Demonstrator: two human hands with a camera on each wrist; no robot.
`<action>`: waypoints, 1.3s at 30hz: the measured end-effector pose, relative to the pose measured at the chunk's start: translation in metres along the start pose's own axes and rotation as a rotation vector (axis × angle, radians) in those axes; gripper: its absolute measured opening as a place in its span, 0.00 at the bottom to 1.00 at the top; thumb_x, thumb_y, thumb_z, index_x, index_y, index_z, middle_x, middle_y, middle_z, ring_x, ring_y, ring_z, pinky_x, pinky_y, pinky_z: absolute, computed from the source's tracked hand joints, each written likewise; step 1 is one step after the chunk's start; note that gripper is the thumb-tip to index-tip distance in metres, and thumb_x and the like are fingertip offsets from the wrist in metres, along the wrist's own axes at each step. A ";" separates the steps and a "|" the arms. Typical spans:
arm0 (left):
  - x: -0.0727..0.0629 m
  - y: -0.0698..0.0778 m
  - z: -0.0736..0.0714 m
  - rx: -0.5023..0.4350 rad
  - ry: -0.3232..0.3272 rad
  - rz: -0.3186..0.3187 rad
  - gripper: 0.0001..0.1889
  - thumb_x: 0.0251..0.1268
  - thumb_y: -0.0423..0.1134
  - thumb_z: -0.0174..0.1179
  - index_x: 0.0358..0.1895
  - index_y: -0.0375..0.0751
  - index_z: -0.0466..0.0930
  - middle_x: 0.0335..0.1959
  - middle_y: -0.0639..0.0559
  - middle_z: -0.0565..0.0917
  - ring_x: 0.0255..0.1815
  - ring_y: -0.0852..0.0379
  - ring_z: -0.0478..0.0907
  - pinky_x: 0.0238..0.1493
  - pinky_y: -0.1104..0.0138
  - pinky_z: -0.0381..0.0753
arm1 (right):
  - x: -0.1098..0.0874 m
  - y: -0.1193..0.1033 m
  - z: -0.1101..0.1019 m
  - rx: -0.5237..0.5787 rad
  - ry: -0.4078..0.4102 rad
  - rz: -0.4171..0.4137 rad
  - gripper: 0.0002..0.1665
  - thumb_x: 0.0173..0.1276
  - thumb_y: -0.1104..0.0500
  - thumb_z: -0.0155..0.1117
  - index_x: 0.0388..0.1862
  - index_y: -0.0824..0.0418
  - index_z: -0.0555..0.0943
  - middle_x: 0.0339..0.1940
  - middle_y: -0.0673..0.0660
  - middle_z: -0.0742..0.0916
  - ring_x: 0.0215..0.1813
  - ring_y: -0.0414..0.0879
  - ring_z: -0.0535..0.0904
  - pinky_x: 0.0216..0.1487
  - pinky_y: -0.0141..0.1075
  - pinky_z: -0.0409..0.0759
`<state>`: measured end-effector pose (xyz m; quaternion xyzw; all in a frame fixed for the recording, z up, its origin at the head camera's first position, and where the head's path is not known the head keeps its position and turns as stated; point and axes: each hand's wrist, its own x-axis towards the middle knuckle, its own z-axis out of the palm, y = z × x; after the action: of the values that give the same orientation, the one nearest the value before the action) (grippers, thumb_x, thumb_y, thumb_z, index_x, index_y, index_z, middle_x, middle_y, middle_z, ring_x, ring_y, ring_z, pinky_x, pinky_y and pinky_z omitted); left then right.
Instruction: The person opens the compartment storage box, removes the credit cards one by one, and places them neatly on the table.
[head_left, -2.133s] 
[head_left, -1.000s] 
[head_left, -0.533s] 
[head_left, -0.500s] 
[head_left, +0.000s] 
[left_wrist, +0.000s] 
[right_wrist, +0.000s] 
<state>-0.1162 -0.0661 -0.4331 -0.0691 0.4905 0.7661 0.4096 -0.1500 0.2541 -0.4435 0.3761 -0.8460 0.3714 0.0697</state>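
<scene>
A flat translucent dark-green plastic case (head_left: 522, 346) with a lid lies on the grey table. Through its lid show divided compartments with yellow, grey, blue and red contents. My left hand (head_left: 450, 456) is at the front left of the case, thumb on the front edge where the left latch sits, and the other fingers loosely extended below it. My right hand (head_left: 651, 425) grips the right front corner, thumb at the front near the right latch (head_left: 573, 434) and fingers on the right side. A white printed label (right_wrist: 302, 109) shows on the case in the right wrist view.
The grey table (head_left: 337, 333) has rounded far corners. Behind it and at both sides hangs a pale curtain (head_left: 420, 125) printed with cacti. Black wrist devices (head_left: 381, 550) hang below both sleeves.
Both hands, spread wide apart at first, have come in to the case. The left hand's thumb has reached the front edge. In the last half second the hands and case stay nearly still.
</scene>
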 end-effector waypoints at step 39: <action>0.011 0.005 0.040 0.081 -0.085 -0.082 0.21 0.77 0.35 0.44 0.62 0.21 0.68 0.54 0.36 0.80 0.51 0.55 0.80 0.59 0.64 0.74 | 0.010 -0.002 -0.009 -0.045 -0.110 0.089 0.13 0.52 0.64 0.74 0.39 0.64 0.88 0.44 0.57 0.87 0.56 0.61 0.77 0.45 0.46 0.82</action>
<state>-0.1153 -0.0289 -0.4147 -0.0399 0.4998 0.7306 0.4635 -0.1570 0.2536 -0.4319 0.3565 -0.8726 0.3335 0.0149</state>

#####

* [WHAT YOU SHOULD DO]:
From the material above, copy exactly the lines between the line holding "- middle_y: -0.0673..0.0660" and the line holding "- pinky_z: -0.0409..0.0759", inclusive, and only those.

* [EXERCISE RESPONSE]:
  - middle_y: -0.0673..0.0660
  - middle_z: -0.0742..0.0916
  - ring_x: 0.0215..0.1813
  - ring_y: -0.0414..0.0879
  - ring_z: -0.0535..0.0904
  - pinky_x: 0.0216..0.1487
  - pinky_y: -0.0141..0.1075
  - pinky_z: -0.0409..0.0759

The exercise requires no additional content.